■ Your instructions
Scan the listing below for the string "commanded" and copy each line where it turns up.

■ Dataset excerpt
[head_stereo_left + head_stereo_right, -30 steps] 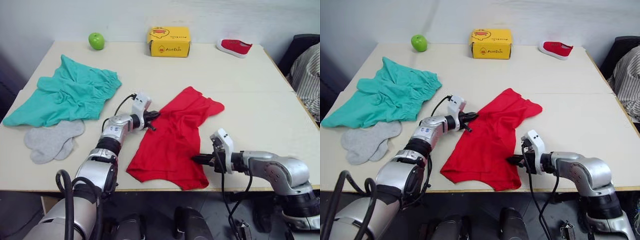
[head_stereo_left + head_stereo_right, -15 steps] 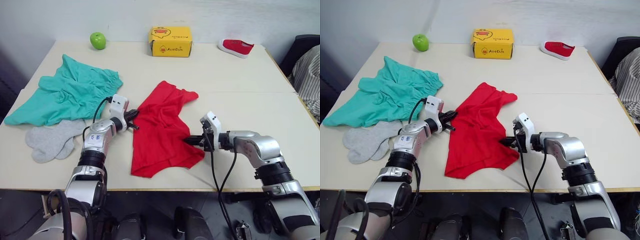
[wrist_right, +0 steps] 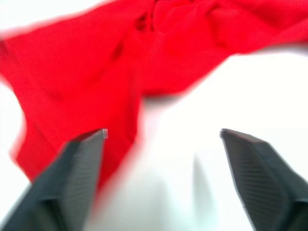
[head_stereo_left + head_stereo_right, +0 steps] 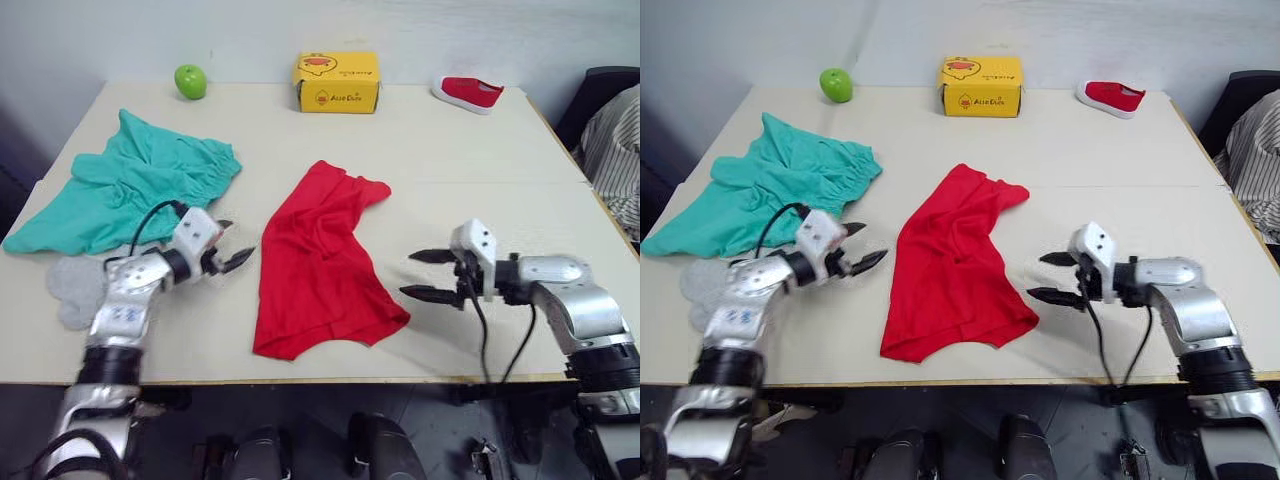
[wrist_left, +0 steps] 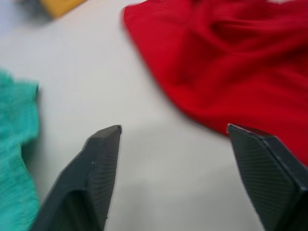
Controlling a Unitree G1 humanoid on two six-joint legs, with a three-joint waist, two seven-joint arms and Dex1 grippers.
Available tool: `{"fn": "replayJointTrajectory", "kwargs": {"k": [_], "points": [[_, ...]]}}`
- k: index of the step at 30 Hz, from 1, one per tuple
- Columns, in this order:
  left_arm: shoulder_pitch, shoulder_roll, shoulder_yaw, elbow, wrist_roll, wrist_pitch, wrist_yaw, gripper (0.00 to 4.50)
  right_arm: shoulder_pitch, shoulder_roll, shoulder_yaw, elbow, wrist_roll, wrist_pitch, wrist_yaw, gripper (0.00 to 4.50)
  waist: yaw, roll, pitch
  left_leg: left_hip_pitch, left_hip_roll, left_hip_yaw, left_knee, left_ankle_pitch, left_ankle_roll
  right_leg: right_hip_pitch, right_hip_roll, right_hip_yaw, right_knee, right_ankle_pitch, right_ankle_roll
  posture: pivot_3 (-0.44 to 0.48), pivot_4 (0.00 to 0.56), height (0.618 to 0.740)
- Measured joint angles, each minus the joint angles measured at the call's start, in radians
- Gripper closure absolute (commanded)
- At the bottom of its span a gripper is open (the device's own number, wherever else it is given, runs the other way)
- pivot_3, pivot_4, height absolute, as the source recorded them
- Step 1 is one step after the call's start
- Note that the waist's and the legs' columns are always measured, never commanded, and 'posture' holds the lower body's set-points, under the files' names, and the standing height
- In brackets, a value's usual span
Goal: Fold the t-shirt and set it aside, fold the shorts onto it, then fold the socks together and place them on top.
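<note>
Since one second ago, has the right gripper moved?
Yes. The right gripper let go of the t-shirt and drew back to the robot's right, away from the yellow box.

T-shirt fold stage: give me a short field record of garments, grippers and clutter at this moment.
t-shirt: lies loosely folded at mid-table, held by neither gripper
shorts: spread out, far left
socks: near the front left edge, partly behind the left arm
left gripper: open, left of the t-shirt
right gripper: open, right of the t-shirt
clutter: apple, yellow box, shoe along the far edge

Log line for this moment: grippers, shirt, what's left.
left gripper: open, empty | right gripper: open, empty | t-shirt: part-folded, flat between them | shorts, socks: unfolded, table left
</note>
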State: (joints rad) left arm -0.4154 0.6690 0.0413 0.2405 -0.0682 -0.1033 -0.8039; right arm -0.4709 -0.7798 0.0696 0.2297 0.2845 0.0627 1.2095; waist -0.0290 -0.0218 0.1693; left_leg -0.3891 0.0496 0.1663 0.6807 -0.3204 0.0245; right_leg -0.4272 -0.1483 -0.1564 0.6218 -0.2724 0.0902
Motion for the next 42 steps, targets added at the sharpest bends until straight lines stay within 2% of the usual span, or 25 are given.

■ Response for this exercise
- Gripper closure absolute (commanded)
- Note that the waist's and the legs' columns are always measured, never commanded, and 'posture' holds the lower body's set-points, under the files' names, and the standing height

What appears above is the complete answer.